U.S. President Donald Trump (L) and Defense Secretary James Mattis arrive for an event commemorating the 35th anniversary of attack on the Beirut Barracks in the East Room of the White House October 25, 2018.
President Donald Trump and Defense Secretary James Mattis arrive for an event commemorating the 35th anniversary of attack on the Beirut barracks in the East Room of the White House on Oct. 25.
Chip Somodevilla/Getty Images

Secretary of Defense Jim Mattis will retire at the end of February, according to a late Thursday tweet from President Trump. His retirement, which has been rumored for some time, caps a series of departures from Trump’s national security team this year, including national security adviser H.R. McMaster, Secretary of State Rex Tillerson, and U.N. Ambassador Nikki Haley. Mattis was seen as one of the last “establishment” figures on Trump’s team, increasingly dominated by more Trump-aligned figures like Mike Pompeo and John Bolton.

Trump initially seemed excited to pick Mattis, a four-star Marine general who served in three wars and was commander of U.S. Central Command during the Obama administration, repeatedly using his nickname “Mad Dog” (a moniker Mattis reportedly never liked), but the two have frequently been at odds.

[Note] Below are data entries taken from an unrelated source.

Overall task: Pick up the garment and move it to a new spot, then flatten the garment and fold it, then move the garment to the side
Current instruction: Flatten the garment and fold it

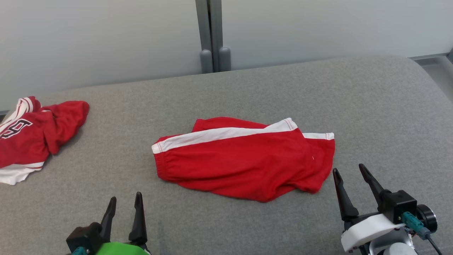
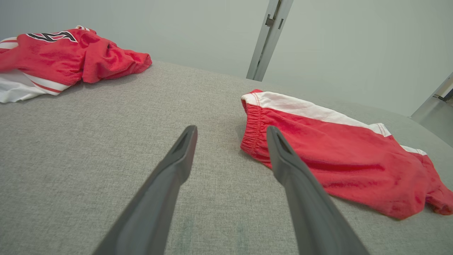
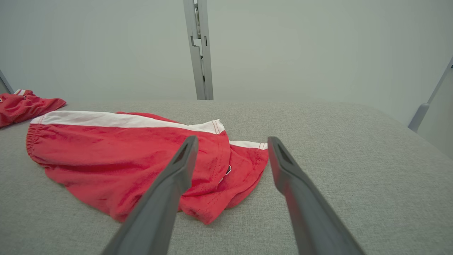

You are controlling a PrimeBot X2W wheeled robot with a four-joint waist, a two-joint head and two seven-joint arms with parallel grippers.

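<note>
- Head view: left claw (image 1: 125, 196) at the lower left, fingers spread wide, nothing in it. It sits on the near side of the counter (image 1: 371, 106), apart from the cloth.
- Right claw (image 1: 348, 168) at the lower right, also wide and empty. Its tips are just beside the garment's right hem end, not touching.
- Garment (image 1: 244, 159) is a pair of red shorts with a white side stripe, mid-counter between the two claws. Waistband is to the left, leg hems to the right, doubled over with the near edge rumpled.
- Second red piece, a jersey (image 1: 32, 134) with a black-and-white print, is bunched at the far left edge, well apart. Grey post (image 1: 212, 35) stands behind the counter.
- Left wrist view: left claw (image 2: 231, 130) is wide open and aims at bare counter just beside the elastic waistband of the garment (image 2: 336, 156). Jersey (image 2: 63, 53) at upper left.
- Right wrist view: right claw (image 3: 233, 141) is wide open with the hem corner of the garment (image 3: 116, 156) lying between and beyond its fingers. Jersey (image 3: 24, 104) at far left.
- Step, my read: nothing gripped, so a pickup is about to start. I can't tell whether it's the first relocation or the final move aside.
- Next move needs each claw lowered onto its end, left on the waistband and right on the hem. Each should pinch both layers, then both lift together so the fold doesn't fall open.
</note>
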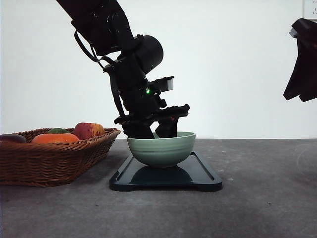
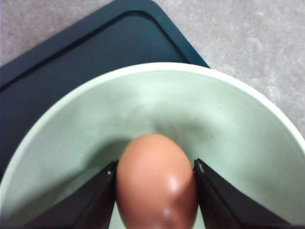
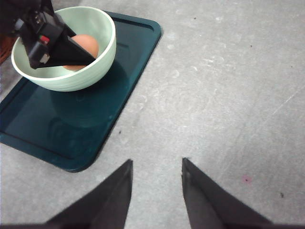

At times, particularly early on, Mattis could be a moderating influence on Trump, talking him out of his initial support for torturing terrorism suspects, for instance. He also won a debate with then–senior adviser Steve Bannon over deploying more troops to Afghanistan. But Trump also repeatedly overruled Mattis on issues such as withdrawing from the Iran deal and moving the U.S. Embassy to Jerusalem. Trump frequently surprised Mattis by announcing policy changes without consulting him, including canceling joint military exercises with South Korea and ordering a ban on transgender troops in the U.S. military. Trump had reportedly started referring to Mattis as “Moderate Dog” behind closed doors in recent months.

The announcement of his retirement, notably, comes just after Trump announced the withdrawal of U.S. troops from Syria, a deployment Mattis has strongly supported continuing. For all he was often described as a moderating influence, Mattis was often more hawkish than his boss.

In his letter notifying Trump of his resignation, Mattis pointedly referred to the necessity of being “resolute and unambiguous in our approach” to authoritarian countries like China and Russia and the importance of “treating allies with respect” and the “solidarity of alliances.” He continued, “You have the right to have a Secretary of Defense whose views are better aligned with yours on these and other subjects.”

His retirement will alarm NATO allies and national security leaders in Washington who saw him as a steadying hand on the Trump administration’s often chaotic foreign policy. Given how chaotic it’s been with him in place, the amount of influence Mattis actually had over Trump is an open question, and we’ll soon have a much better idea of the answer.